What the task requires: From the material below, return every line that includes "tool".

Data block:
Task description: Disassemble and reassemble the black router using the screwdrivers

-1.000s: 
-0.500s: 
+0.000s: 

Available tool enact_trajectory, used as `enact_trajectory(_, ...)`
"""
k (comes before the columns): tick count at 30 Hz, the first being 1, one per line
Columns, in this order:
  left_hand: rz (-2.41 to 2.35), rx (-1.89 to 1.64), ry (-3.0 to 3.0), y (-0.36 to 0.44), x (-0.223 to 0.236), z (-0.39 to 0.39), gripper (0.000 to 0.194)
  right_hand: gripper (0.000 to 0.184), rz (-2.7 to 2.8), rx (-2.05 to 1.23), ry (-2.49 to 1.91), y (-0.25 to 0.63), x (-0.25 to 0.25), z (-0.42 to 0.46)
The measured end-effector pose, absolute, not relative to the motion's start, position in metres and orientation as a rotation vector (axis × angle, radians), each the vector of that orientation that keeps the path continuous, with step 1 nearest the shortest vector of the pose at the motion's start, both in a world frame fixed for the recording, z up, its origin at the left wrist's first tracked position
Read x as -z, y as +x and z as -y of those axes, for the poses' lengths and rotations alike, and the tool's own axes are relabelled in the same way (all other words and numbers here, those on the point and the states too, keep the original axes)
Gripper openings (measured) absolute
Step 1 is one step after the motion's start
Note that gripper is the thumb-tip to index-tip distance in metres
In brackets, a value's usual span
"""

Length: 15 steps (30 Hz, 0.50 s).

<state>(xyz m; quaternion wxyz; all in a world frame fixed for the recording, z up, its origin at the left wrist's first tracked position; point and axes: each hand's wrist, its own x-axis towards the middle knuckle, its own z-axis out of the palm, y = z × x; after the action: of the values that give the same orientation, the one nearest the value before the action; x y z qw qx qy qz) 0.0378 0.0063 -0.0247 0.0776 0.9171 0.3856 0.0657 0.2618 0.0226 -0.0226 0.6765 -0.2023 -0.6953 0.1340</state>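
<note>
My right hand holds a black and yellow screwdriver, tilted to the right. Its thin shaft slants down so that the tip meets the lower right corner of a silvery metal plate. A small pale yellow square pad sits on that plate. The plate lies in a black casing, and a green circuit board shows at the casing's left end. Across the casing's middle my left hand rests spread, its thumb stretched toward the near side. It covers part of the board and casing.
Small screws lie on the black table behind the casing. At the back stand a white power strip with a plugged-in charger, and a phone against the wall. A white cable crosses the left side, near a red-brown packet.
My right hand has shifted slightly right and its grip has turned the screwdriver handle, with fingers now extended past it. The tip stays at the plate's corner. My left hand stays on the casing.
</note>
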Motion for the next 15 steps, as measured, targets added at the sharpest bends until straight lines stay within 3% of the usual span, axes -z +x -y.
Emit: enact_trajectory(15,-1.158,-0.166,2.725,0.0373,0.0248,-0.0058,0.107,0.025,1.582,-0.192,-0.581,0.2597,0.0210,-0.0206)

Result of this exercise:
Available tool enact_trajectory, used as `enact_trajectory(_, ...)`
Read x as -z, y as +x and z as -y of those axes, for the poses' lengths and rotations alike, and the tool's own axes are relabelled in the same way (all other words and numbers here, those on the point and the states too, keep the original axes)

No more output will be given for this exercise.